I got wishes for a nice "Un-Thanksgiving" yesterday from Amanda and the sentiment was perfect.
As is usual for our Thanksgiving plans, everything seemed to fall apart. Wednesday night Papa said he wasn't going to go with Joshua, Valentina overheard me telling Grama that I was going to send her and Norm to her house and she cried and cried, she didn't want to go without me. Great. Mom's and my plans for a quiet, unconventional, R rated movie-thon were going down the tubes. I told mom that our plans should have been the back up plan because then it would have worked. In the end everything worked out, papa went with Josh and Asa and I bribed Valentina with pretty much everything under the sun to get her to go with Norm. I made pizza, mom and I vegged out and laughed at "The Hangover", "Bruno" and "Borat". We were alone and it was nice.
I did something stupid and dumb but very necessary.
I keep my photos online and have been trying to make an album of the photos I have of just sissy and me. I get about halfway done and then I just can't do any more. Well last night while drugged on Ambien I started working at it again. My photos start around 2005 and I got to about 2007. It got harder and harder because I knew that I only had to get to December 2009 and then that was it, the photos of sissy and me end. I've been trying to get this done for months and today I finally got it finished. I picked out all the photos and they are in a book. Now I need to figure out if I want to caption all of them before I order it. In a way I just want it done but I also know this is it, I won't have a do over and I want it done right. I hope to pass this book on to Valentina and Asa and I want them to know when these pictures were taken and what we were doing at the time so I guess I'm not done yet. Some of the pictures were funny and I was able to laugh and some of them made me quietly sob. It's just like all the memories I have, some are funny and some are horribly painful. Unless you've lived through this you can't possibly understand what it is like. Nobody can understand, nobody can "get it" and nobody anyone else says comes of any comfort except those who are going through it too.
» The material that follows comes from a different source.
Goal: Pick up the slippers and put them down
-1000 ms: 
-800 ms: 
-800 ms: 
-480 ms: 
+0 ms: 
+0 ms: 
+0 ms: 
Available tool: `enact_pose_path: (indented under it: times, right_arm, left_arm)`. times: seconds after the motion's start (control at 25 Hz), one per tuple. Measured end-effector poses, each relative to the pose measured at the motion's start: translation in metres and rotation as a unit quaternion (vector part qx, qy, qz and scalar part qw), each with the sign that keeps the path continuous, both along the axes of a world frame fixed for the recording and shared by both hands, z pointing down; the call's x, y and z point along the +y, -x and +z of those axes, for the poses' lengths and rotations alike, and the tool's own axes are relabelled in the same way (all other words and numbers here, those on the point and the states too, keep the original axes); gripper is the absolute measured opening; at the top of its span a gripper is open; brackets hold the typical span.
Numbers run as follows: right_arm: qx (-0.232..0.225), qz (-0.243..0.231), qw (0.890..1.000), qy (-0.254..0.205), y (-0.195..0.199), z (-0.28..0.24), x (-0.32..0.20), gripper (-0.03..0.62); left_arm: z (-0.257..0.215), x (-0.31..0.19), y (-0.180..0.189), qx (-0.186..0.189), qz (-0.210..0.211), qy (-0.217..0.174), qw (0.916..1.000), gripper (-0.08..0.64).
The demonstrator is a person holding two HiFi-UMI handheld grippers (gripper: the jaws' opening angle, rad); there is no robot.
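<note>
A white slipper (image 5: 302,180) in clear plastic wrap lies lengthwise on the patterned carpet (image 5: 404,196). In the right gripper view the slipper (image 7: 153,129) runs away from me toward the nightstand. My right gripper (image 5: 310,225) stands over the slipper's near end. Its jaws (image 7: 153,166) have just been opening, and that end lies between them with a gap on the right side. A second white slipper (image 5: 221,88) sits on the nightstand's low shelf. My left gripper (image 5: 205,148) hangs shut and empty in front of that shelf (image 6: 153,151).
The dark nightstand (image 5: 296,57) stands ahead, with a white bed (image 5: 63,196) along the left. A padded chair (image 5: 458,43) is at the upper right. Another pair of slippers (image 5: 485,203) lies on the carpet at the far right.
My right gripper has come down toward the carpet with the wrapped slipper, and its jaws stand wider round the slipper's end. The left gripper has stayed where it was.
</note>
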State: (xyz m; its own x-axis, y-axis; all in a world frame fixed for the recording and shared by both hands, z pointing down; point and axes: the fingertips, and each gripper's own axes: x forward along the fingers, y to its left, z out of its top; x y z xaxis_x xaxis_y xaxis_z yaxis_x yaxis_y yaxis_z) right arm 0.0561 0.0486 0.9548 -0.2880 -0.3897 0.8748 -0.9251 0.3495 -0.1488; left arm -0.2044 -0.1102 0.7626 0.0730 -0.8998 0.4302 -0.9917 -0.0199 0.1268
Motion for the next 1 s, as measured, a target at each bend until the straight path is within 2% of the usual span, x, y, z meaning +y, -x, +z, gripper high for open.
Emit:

This brings me to another point. I wrote a chapter in my book about this. People expect you to "get over this" or to "come out the other side". These statements are so false they make me want to scream. Losing sissy wasn't an event, it is something that has forever changed me and I will never be the same. Life will never go back to the way it was. I will never be that person again. Some people have said I seem like I'm doing good, that I seem to be pretty normal. There are times when I actually can carry on a conversation like before but the reality is, I'm far from normal. I can give the illusion of being okay but it's not true. I'll never be okay ever again. I can laugh and I can make jokes but inside I'm empty and there is never ONE SECOND that I'm not thinking how upside down I am. It's not that I'm trying to think of how my sister is dead, it's just something that is infused in my body. Like I said, unless you're living with this horrible reality you can't understand. I guess I'm just saying this in case someone thinks I go from one extreme (laughing and joking) to another (sobbing and sad) because the reality is that inside I'm always sobbing and sad, there are just times that I can act the role of someone who is normal.
So that was our un-holiday and I'm thankful that it's over.